Our mentors regularly host in-lab lectures to address critical issues in our democracy. Holding true to our philosophy of intellectual diversity, the tools in their presentations have ranged from ballots to bees to bifurcation theory. Each approach has proved immensely valuable in the science of electoral reform.

The following are summaries of presentations and work session topics during our 2023 summer internship and fellowship program:

2023 Summer Mentors

  • Jack Santucci joined us in the Lab to discuss the adoption and repeal of electoral reforms. Santucci clarified the scope of electoral reform, which he believes to encompass district magnitude, assembly size, ballot format, allocation rule, or nominations. This lecture also dealt with vote leakage and discussed both descriptive and substantive representation.

  • Gene Mazo presented the importance of ballots in the electoral process. Decisions made about the layout of the ballot or the speech included within the document are consequential in election outcomes. Mazo exemplified various ballot devices, like county lines and straight tickets, to demonstrate their influence.

  • Simon Levin introduced ecological principles into our study of electoral systems. In line with EIL’s multidisciplinary approach to understanding elections, Levin called upon natural models for cooperative dynamics and distributional resource depletion. His presentation utilized agent-based collective decision-making models and prosocial simulations, as well as sociological principles of norms and intergroup conflict. Levin further considered the psychological study of collective intelligence as stabilized by local interactions, and opened discussion to nonlinear feedback dynamics of asymmetric polarization.

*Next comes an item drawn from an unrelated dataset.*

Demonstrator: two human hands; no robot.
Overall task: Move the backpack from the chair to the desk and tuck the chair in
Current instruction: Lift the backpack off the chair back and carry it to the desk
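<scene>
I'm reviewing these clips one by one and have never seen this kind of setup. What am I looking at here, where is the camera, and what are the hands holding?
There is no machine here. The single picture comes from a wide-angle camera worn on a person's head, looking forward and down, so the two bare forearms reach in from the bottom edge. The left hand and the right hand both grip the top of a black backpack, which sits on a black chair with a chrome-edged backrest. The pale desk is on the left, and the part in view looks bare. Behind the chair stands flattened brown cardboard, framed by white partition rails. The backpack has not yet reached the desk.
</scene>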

  • Keena Lipsitz examined parties and polarization in contemporary American democracy. Lipsitz asserted that most major political events are driven by coalition formation instead of ideology. Lipsitz presented the concept of “low information rationality,” which motivates shortcuts in political decision-making. Lipsitz explained that most voters do not hold fixed opinions on hard political issues, but rather rely on available considerations such as recency and issue salience. Lipsitz further discussed incumbency and identification bias, and underlined party identification as a key shortcut to determine one’s vote. Lipsitz considered political parties’ role in voter satisfaction and polarization, especially via discussion of reflexive partisanship, the decline of cross-cutting issue cleavages, media fragmentation, geo sorting, and party leadership. Lipsitz additionally explored party discipline, decline in moderates, and punishment for party defection.

  • Deb Otis discussed systemic grading models, and the complications that arise from differing community priorities. She shared a reform philosophy that ranked-choice voting methods pave the way for more substantial reforms. She guided our attention toward strategic voting, and its potential threat to methods like approval voting. Overall, she developed our awareness of incentives to vote sincerely, and emphasized tactical performance metrics in order to identify vulnerabilities in proposed voting reforms. Otis additionally discussed timescales for agent-modeling and the measurement of negative campaign efforts.

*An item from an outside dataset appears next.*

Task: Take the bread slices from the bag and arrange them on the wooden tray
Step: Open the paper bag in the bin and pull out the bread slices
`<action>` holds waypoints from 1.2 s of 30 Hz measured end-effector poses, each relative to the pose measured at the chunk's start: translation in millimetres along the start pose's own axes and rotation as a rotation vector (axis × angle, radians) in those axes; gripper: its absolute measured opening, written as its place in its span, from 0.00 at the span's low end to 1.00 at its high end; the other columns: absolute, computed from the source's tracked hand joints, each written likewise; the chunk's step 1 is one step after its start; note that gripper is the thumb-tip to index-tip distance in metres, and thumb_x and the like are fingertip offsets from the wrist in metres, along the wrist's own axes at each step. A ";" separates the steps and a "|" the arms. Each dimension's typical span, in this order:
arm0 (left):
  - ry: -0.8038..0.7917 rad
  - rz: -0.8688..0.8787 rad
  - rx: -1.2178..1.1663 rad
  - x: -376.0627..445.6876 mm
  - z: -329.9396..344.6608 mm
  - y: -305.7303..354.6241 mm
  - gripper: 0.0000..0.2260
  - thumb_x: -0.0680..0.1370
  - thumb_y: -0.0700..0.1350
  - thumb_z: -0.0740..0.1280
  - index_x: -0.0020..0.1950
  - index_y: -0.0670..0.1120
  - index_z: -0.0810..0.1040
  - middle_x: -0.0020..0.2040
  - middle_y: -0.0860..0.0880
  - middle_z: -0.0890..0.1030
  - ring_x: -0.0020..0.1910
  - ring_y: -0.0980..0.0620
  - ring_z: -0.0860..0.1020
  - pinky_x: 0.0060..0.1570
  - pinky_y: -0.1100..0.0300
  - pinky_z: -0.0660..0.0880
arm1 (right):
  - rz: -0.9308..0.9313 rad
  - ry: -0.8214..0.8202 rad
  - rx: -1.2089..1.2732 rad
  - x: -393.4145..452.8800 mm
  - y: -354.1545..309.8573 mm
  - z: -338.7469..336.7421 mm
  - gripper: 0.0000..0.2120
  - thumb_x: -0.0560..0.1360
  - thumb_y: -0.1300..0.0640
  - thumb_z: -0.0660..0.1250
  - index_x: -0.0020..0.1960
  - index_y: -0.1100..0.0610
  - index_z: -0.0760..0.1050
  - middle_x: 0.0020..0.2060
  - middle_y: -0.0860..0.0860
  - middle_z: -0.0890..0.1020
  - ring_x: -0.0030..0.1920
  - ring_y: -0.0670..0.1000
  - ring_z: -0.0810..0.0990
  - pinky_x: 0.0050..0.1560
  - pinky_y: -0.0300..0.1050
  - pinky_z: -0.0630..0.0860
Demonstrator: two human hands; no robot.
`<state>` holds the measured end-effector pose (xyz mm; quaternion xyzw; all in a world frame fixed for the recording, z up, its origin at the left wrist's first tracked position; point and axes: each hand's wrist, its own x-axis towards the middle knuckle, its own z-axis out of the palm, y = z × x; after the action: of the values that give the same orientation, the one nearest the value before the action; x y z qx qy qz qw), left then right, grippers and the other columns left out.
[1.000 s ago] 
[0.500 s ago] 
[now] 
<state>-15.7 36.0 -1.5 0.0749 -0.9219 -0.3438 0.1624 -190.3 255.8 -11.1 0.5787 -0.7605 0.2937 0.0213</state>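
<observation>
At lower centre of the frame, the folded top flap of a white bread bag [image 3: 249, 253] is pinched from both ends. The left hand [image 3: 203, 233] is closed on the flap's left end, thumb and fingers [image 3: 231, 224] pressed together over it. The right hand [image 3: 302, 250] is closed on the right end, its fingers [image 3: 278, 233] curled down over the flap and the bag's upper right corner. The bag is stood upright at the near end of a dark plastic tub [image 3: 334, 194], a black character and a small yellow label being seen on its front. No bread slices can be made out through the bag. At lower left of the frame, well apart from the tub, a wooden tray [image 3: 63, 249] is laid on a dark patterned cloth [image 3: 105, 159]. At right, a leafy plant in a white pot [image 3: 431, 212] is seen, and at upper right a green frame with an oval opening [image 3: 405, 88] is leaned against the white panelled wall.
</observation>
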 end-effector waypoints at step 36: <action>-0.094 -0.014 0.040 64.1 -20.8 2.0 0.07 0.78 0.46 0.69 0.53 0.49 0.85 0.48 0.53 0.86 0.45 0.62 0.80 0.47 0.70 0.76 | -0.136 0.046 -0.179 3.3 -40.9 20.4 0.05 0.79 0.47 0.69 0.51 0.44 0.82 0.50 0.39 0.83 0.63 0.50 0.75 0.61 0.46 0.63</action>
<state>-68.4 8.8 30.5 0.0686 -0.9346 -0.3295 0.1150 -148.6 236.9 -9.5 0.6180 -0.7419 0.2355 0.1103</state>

  • Naomi Leonard explored a wide range of interest in multi-agent systems, especially the science behind consensus and dissensus. She exemplified tunably fast and flexible collective behavior with processes like honey bee swarm nest-site selection. She presented questions of threshold flexibility, the measurement of tunability, and the breaking points of indecision (or gridlock). Leonard’s presentation highlighted the bifurcation theory, as based on dynamical systems theory. This theory examines the change in number/configuration/stability of equilibria as parameters vary across a singular (bifurcation) point. This theory is utilized to magnify critical transitions, and the bifurcation value is an assessment tool for polarization. Leonard additionally measured opinion dynamics as a model of continuous-time recurrent neural networks. This presentation progressed our scientific understanding of delaying, precipitating, containing, and shaping decision-making.